Although President Obama supports the Trans-Pacific Partnership (TPP) trade agreement, he's running into resistance from many progressives. Why are they opposed to a deal that negotiators have worked on for years, includes the U.S. and 11 Pacific Rim nations (but not yet China) and accounts for 40 percent of the global economy?
One reason for their opposition is that the deal is more about protecting patents and copyrights than about opening up markets for trade. Patents and copyrights create monopolies for a fixed period of time to encourage innovation and creativity. The idea is to protect some firms from both domestic and international competition, the opposite of free trade.
How could this protection be beneficial for those holding copyrights and patents in the U.S.? If the people who invent and create cannot make a profit from their work because others can use their ideas freely, then the incentive to spend time creating new products and services is diminished. Thus, copyrights and patents encourage innovative activity that benefits everyone.
But a cost is also associated with this benefit. Monopoly prices are generally higher and production lower than in competitive markets, so the cost of the monopoly must be balanced against the benefit or against how much it encourages more innovation.
The progressive opposition to the TPP asks a simple question: Do we really think that inadequate incentive to create new drugs or new movies is a major problem right now? Stated another way, opponents believe the costs of increasing monopoly power are higher than the benefit of increased innovation, so it's a bad deal for U.S. citizens.
That's not the only objection to the TPP. Others worry that it's likely to increase wage inequality, it won't live up to supporters' job creation claims and that it doesn't include provisions to stop countries from manipulating their currency to obtain favorable trade terms that result in lost jobs for U.S. workers.
But even if the TPP were primarily a deal about free trade and included provisions on currency manipulation and so on, support for it still wouldn't necessarily be a slam dunk.
Economists generally agree on the benefits of free trade with other nations. In the long-run, everyone is better off with specialization and trade. To see why, imagine a painter and a plumber who live next door to each other. The painter needs to have some plumbing done, and the plumber needs to have her house painted.
If they do the jobs themselves, i.e. the plumber paints and the painter plumbs, it will take each of them, say, four days to complete the job. But if they specialize in what they do best and trade the work -- if the plumber does the plumbing on the painter's house and vice-versa -- each job can be completed in, say, two days. Thus, specialization and trade can make both households better off.
It's no different when trade is between countries rather than households.
Interestingly, this still works when one of the two people is better at both jobs. Imagine a lawyer who's also an excellent typist. The lawyer can make $400 per hour as an attorney and can type 4,000 words an hour. The law office typist, however, who is paid $15 per hour, can type only 2,000 words per hour. Should the lawyer do his own typing?
No. Although it takes the typist two hours to produce the same amount of output as the lawyer can produce in one hour, the lawyer can make $400 if that hour is used on legal work for clients, and he has to pay only $30 for the typing services. Thus, the lawyer is better off by a considerable margin, and the typist has an income-producing job.

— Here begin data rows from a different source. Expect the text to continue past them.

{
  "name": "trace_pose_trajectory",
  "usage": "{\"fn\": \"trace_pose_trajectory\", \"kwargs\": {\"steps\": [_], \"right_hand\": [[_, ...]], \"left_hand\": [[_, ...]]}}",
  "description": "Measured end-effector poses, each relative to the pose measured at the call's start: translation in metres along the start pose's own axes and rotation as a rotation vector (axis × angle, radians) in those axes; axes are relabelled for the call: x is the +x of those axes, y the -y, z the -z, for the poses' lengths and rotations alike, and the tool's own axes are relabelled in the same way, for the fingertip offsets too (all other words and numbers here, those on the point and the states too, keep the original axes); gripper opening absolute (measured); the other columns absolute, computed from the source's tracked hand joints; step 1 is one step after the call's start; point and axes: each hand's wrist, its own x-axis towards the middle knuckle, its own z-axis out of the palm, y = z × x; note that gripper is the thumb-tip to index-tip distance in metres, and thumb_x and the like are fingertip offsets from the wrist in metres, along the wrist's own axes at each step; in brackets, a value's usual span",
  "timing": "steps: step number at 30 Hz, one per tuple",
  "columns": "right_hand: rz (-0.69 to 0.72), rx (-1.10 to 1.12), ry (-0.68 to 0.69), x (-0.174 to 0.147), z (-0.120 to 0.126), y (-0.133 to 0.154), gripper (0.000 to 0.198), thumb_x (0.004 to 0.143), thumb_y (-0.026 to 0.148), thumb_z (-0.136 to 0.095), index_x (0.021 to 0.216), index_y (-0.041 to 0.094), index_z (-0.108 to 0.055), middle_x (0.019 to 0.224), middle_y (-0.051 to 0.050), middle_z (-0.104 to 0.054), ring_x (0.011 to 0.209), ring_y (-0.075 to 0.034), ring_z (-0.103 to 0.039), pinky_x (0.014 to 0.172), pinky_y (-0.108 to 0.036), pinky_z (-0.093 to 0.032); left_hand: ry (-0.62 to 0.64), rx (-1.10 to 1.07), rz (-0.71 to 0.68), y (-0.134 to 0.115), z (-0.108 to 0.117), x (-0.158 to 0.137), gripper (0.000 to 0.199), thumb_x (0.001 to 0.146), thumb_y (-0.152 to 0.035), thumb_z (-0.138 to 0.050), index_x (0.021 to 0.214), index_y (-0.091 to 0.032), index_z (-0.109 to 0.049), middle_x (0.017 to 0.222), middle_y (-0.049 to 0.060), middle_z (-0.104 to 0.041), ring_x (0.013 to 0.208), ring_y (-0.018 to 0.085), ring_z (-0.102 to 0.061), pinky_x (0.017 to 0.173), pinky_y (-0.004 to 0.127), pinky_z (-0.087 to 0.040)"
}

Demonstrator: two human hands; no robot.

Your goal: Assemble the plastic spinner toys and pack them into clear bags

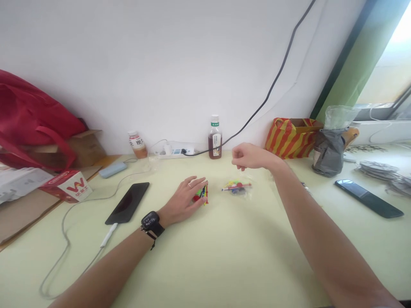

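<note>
My left hand [188, 196] rests on the table with its fingers and thumb around a small bundle of coloured plastic pieces [204, 194], red, green, yellow and blue. The palm and fingers hide part of that bundle. Raised above the table, my right hand [247, 156] is closed with the fingers curled in; whatever they may pinch is hidden. Just below it lies a clear plastic bag [239, 188] with red, yellow, white and blue pieces, slightly blurred.
A black phone [127, 203] on a white cable lies left, another dark phone [367, 197] right. Along the wall stand a tea bottle [215, 139], a second bottle [138, 145], a power strip [178, 152] and a striped bag [289, 139]. A black cord [272, 83] hangs across.
</note>
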Motion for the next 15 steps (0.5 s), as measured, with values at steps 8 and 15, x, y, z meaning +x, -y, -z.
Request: {"fn": "trace_pose_trajectory", "kwargs": {"steps": [8,15], "right_hand": [[-0.359,-0.223,0.320,0.012,-0.013,-0.026,0.039,0.079,0.051,-0.079,0.095,0.022,-0.059,0.098,-0.009,-0.076,0.084,-0.027,-0.075,0.071,-0.037,-0.056],[-0.473,-0.141,0.510,0.010,-0.016,-0.040,0.075,0.054,0.060,-0.095,0.115,0.028,-0.064,0.091,-0.007,-0.077,0.086,-0.034,-0.077,0.070,-0.043,-0.057]], "left_hand": [[0.101,0.065,-0.190,-0.019,0.001,0.004,0.056,0.100,-0.053,-0.055,0.151,-0.031,-0.051,0.150,0.006,-0.059,0.151,0.038,-0.034,0.125,0.062,-0.024],[0.126,0.167,-0.143,-0.017,0.002,0.003,0.058,0.100,-0.058,-0.050,0.146,-0.024,-0.055,0.146,0.009,-0.061,0.151,0.038,-0.033,0.126,0.062,-0.019]]}}
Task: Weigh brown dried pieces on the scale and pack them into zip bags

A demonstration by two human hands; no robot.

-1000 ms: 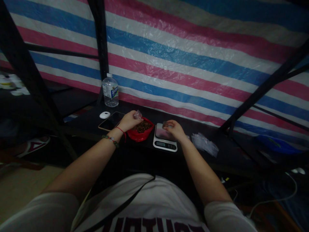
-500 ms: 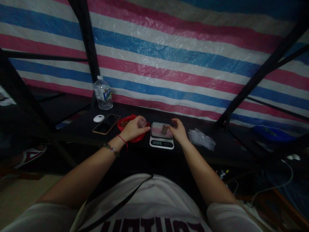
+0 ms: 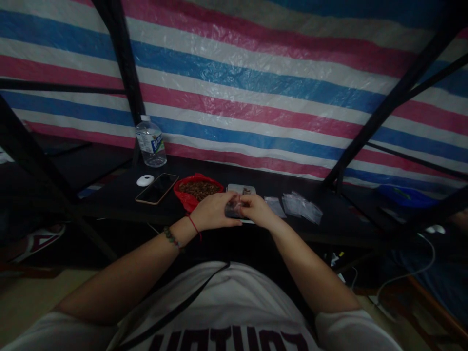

Again, everyone is better off under this arrangement where people specialize in what they do best and then trade.
The exact same principles apply to international trade. As each nation specializes in what it does relatively best and then trades, the residents of both nations are made better off. That's why there' such strong support for free trade among economists.
Why, then, is support among the general public so much weaker? For example, according to a recent Gallup poll, 33 percent of Americans see trade as a threat. One reason may be that we left an important element out of the two stories above. While it's true that trade generally makes us all better off in the long run, other important short-run impacts can make some households worse off.
If a U.S.-based industry suddenly moves to another nation, the workers in that industry are left without a job. They are not better off, at least not initially. In theory, they may find better jobs later on, and hence be better off in the long run, but in reality they may end up in worse jobs.
In this case, it's a matter of how the gains from trade are redistributed. Trade increases the total income available to U.S. citizens, and it's theoretically possible to make everyone better off through tax and transfer programs that distribute the gains from trade to displaced workers. But this doesn't happen, and many households are made worse off from opening our borders to trade with other nations.
That's why it's not surprising so many households are worried that international trade might hurt them economically.
To obtain broader public support for trade agreements with other nations, the country must do a much better job of providing social insurance for households that are hurt when production and jobs move from the U.S. to other nations. Unfortunately, political opposition to redistribution makes broad-based public support unlikely. That's true even when redistribution takes some -- but far from all -- of the gains from trade away from those who benefited and passes them to those who are hurt by increased globalization.